Now, what happens when you add a fourth leg? Well, now you have too many constraints. This means that there are multiple ways that the stool can 'solve' the problem of which legs to use for support. Wobbling occurs when the stool can't 'decide' which solution to use, or, more precisely, when it's changing its mind about which solution to use. In effect, during the time that the stool is actually wobbling, it's really a two-legged stool, with one degree of freedom - which is the direction of the wobble.

This behavior can be seen in systems of equations. If I have two variables, one equation will give me a whole range of solutions:

y = 2x + 4 Solutions include (1,6), (2,8), (3,10). In fact, the range of solutions is just the graph of the equation.

If I add another equation: y = 2x + 4 and y=3x-1 there is only one solution (5,14)

That is, each new equation removes a 'degree of freedom' from the system. With two variables, I need two equations to lock things down. With three variables, I need three equations. And so on.

Now what if I add a third equation? y = 2x + 4 and y =3x-1 and y=4x+1 there is no solution.

There is no pair of (x,y) values that will satisfy all three of these equations simultaneously. Of course, I can _choose_ any two of the equations and get a solution for that pair, and then I could switch to another choice, which would be quite a lot like what happens when a four-legged stool wobbles.

If you had 2 legs of roughly equal length, the stool would rock back and forth, if you held it, and fall over to one side or the other when you let go. Add a third leg the same distance out as the other 2 are apart, and the stool stands by itself, even if the legs are not exactly the same lengths. When you add a fourth leg, you can go back to rocking on two legs, and becoming steady when either of the other two legs hits the floor, preventing it from falling over, but it can rock either way. That's the wobble.

The reason is that a three-legged stool stands on three points, which define a plane, so they are stable, because they are always in a plane. Four points are not always in the same plane.

However, four-legged stools have less chances to tip over.

It appears that chairs and tables, especially wobbling ones are are a nuisance in every household and restaurant. You all are absolutely right. A puzzle point for: Katrina, Tom, Barry G., Dennis, Mommy, annie-marie, SteveGoodman18, kj, Bean (who has identity crisis :), Annie, Donna, Pat, Lynnet, carrie, Andree, TyYann.

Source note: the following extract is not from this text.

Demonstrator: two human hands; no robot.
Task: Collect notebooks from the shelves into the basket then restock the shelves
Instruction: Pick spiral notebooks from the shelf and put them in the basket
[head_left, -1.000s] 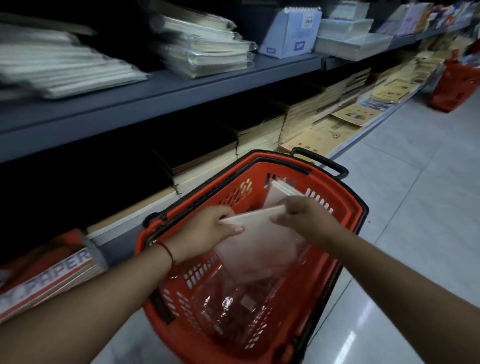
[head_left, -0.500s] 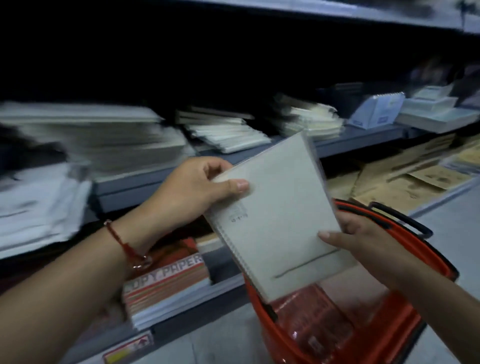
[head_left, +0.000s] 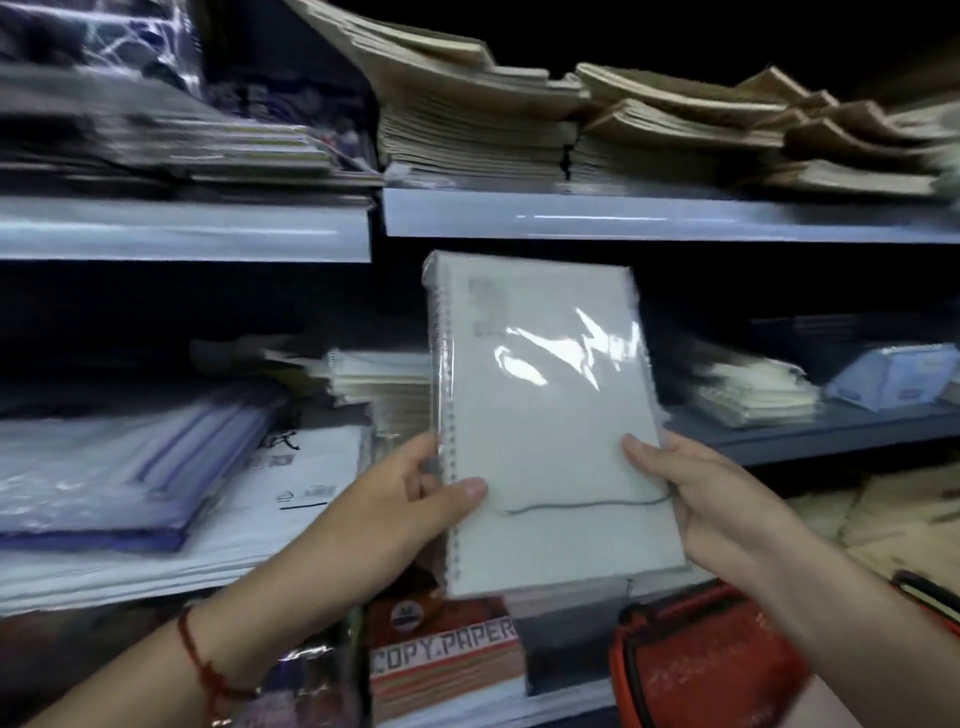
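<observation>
A white spiral notebook (head_left: 540, 415) in clear plastic wrap stands upright in front of the middle shelf (head_left: 810, 434). My left hand (head_left: 400, 509) grips its lower spiral edge, thumb across the cover. My right hand (head_left: 722, 509) holds the lower right edge, thumb on the front. The red basket (head_left: 696, 670) shows at the bottom right, below the notebook, with its black handle at the far right. Behind the notebook lies a stack of similar wrapped spiral notebooks (head_left: 379, 384).
The upper shelf (head_left: 623, 218) carries stacks of brown-edged notebooks (head_left: 478, 130). Large flat white and blue packs (head_left: 130, 467) fill the middle shelf at left. A copy paper ream (head_left: 447, 660) lies on the bottom shelf. A small white box (head_left: 888, 374) sits at right.
Both hands lifted the notebook out of the basket and raised it upright before the middle shelf. My view swung up from the basket to the shelves.
</observation>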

And OMG, Wang - thank you for pointing out my mix-up. This was supposed to be Tom's 20th celebration. OK, next week a special puzzle for Tom. Wang - we will count it as your early 30-th puzzle birthday present :)

Now, back to chairs: I need two bar chairs and three counter-top chairs. A builliard store has a surpring sale of fashionable alluminum chairs for $50 each (down from $144). They are four-legged chairs, but the bar height. Shall I buy five of them and cut a few inches off the legs on three to make them counter-top level? I am afraid that it will be almost impossible to cut the legs in such a way that the chairs won't wobble.

Next week - a celebration for kj & anne-marie for their 10 puzzle points and for Tom for his 20 puzzle points.

I've done precisely that (buy bar stools and cut them down to countertop height) myself, and wobbling was no more a problem with the cut-down ones that it had been with the tall ones.

Of course, what you could do would be to go to the hardware store and put adjustable feet (technically, I guess you could get away with a single adjustable foot) on them. They screw up and down to make fine adjustments, and you can generally either attach them to a solid thing or fit into a tube, depending on how the chairs are manufactured.

Ha! No wobbling after chair circumcision! It is reassuring to know that it has been done before and successfully.

I also very much like the idea of one adjustable feet. I had no idea such thing existed. It seems that every manufactured table and 4-legged chair should have one adjustable foot. Lynnet's mom - I think you should patent this.

Thank you for the suggestions!

Hey Maria, the adjustable feet are great IF your floor there is very flat. If it's other than flat, you'll rarely be happy with 4-legged stability. But if the price is right, and you like the color, go for it. Sounds like a bargain. Rubber feet (tips) are also helpful.